Н. в семье представляла всегда начало эмоциональное и эстетическое. Она была влюблена в красоту и «жила этим!». Тата представляла начало интеллектуальное. Она гомосексуальна, поэтому считала это для себя обязательным. Чувство мужского превосходства над женщинами, неспособными рассуждать. У нее в самом деле некоторая способность к обобщению наблюденного; и она всегда находила наслаждение и реализацию в беспредметном упражнении этой способности. Жизнь не удалась; с некоторой даже смелостью она пошла служить в магазине, достигла там помзавмага. Это во многих отношениях было удобно и выгодно. Для утешения самолюбия имелись оправдательные понятия – виновата «гадкая действительность» – и острое, до эффекта острое, дифференциальное ощущение. Автоконцепция – красивого неудачничества. Она отлично работала в магазине, а на досуге крутила любовь, азартно играла в карты (проигрывая), читала и в разговорах упражняла мыслительную способность. Жизнь неудавшаяся, но пригодная для самолюбования, хотя бы драматическими контрастами между заслуживаемым и полученным.
Всю эту постройку смело. Надо опять самоопределяться, уже на вторично опустошенном месте. И тут средством реализации оказывается способность размышлять. Осознание и анализ своего состояния оказывается увлекательным творческим процессом (бескорыстное переживание) и фактором преодоления и превосходства.
Она сидит, преждевременно состарившаяся, безвозрастная, беззубая, и жадно, перебивая, говорит.
Она принимает для себя, как временную – на данный момент – автоконцепцию, состояние человека, постепенно выходящего из дистрофии, но еще несущего в себе ее трагические травмы. Она реализуется в обобщении и анализе элементов этого состояния.

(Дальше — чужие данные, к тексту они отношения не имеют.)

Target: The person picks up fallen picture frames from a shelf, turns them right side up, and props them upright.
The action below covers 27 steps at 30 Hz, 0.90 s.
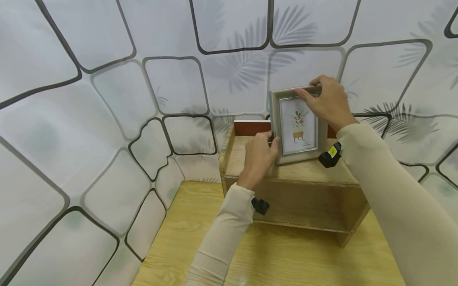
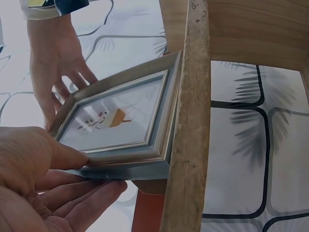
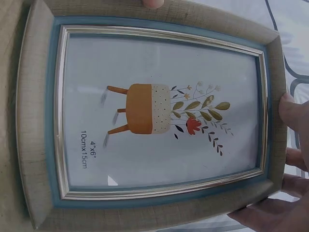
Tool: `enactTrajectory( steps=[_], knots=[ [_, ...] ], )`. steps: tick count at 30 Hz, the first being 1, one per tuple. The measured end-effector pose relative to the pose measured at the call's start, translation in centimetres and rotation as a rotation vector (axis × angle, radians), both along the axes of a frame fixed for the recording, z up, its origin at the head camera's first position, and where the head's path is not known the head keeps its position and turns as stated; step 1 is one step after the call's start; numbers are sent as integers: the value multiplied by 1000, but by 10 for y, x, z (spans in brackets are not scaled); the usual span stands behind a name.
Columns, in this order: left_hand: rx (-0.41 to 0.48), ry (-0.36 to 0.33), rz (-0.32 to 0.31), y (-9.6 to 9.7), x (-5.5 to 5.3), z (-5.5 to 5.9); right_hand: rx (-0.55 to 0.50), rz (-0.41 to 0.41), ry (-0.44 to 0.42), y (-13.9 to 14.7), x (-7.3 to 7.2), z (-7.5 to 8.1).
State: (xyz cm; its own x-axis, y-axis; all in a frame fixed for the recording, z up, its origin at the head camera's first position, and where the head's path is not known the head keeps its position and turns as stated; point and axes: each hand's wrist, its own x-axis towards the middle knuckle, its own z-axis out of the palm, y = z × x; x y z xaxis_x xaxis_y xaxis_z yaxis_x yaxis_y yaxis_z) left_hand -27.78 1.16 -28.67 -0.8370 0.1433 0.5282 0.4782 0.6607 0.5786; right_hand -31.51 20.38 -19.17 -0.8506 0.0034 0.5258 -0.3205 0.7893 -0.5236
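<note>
A picture frame (image 1: 299, 123) with a potted-plant print stands upright on the top board of a small wooden shelf (image 1: 343, 174), leaning slightly. My right hand (image 1: 330, 101) grips its top edge, thumb on the front and fingers behind. Lower down, my left hand (image 1: 259, 157) pinches the frame's left side near the bottom corner. In the left wrist view, the left thumb (image 2: 67, 157) lies on the front border and the fingers are beneath the side. Close up in the right wrist view, the print (image 3: 159, 111) shows an orange-and-white pot and a size label.
A red-brown back rail (image 1: 250, 128) with a white top edge runs behind the frame. The shelf has an open compartment (image 1: 300, 202) below and stands on a yellow wood-grain surface (image 1: 189, 222). Patterned wall covering (image 1: 171, 87) rises behind and at the left.
</note>
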Motion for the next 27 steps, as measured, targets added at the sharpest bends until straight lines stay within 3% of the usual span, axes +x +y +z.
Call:
enactTrajectory(
  steps=[8, 18, 27],
  knots=[
    [-5, 1, -8, 1, -6, 0, -74, -134, 53, 7, 5, -5],
    [1, -2, -19, 1, -9, 1, -137, -196, 131, 9, 13, -8],
    [-1, -6, -5, 3, -9, 2, -138, -223, 149, 12, 14, -10]
  ],
)
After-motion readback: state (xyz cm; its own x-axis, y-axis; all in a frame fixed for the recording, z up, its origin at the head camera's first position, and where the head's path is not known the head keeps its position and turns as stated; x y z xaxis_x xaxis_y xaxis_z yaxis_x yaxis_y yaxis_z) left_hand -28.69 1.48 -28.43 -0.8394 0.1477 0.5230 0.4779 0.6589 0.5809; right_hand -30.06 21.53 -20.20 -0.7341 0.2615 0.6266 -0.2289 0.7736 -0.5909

– Нет, картины я еще не воспринимаю. Без книг, например, сейчас уже жить нельзя. А то нам еще нечем воспринять (мы – это формула обобщения). Это как когда в первый раз выдали масло, после большого перерыва. Помните? Казалось, что такое? Зачем – масло? Лучше бы больше хлеба дали. У вас не было этого чувства? Нам его нечем было воспринять. (Думаю, что у большинства не было этого чувства. Но это нечто, что ей удалось в себе наблюсти, схватить. И оно становится значительнее – возведенное в обобщение.) Также и с мясом. Совсем не хотелось мяса. Мясо было непонятно. Мы хотели только хлеба. И кашу. Каша, которую я в жизни никогда не ела (превосходство), вот была моя основа. А теперь мне уже хочется сливок. Это приходит постепенно. Я уже чувствую красоту города. Я каждый день езжу через мост и смотрю, как это красиво. Это самый лучший момент. Оттого в выходные дни я в кислом настроении. Но очень многое еще нечем воспринимать. Я помню, как вначале мы волновались и все обсуждали – как поведет себя Англия и что и как. Мы с Арсеном, мы, может быть, тем себя и ослабили, мы до трех часов рассуждали и спорили (мужское отношение). Потом все это стало все больше суживаться и суживаться. И остался один хлеб. И сейчас то, о чем я говорю, – это признаки нашей неполноценности (осознание). Мы неполноценны.
Подруга: Тут огромное значение имеет здоровье.
– Конечно.
– Какие-нибудь работницы прилавка, столовых – у них, конечно, очень ограниченные интересы, но они живут полной жизнью. Они наряжаются, влюбляются, ходят в театр…
Тата: Да, и это настоящая, реальная жизнь. (Дифференциальное довольство собственной широтой взгляда, позволяющей признать подлинность этой низшей жизни.)
Разговор переходит на другое.
– Ну, к этому я всегда относилась спокойно. Я даже уверена, что ничего в меня не может попасть. По-моему, каждый в этом уверен. Знаете, вначале я еще работала в магазине. Причем я осталась одна. А народу толклось тогда много. Я очень уставала. Когда начиналась тревога, я запирала магазин и ложилась в задней комнате отдыхать. Так что это ассоциировалось у меня с отдыхом. Так и осталось. Хотя я могла бы относиться иначе, потому что собственно в меня попало.
– На работе?
– Нет, я жила у своей приятельницы тогда. Мы никуда не спустились. Первая бомба попала во двор, нас тряхнуло. Мы сидели и прислушивались, куда попадет вторая, мы ведь не думали, что она попадет в нас. Это оказалось совсем не так страшно. То есть мы совсем не поняли, что случилось. Хотя упал шкап. Ох, как он подпрыгнул, тяжелый зеркальный шкап с бельем – как перышко! Он образовал угол, только потому не раздавил моей приятельнице голову.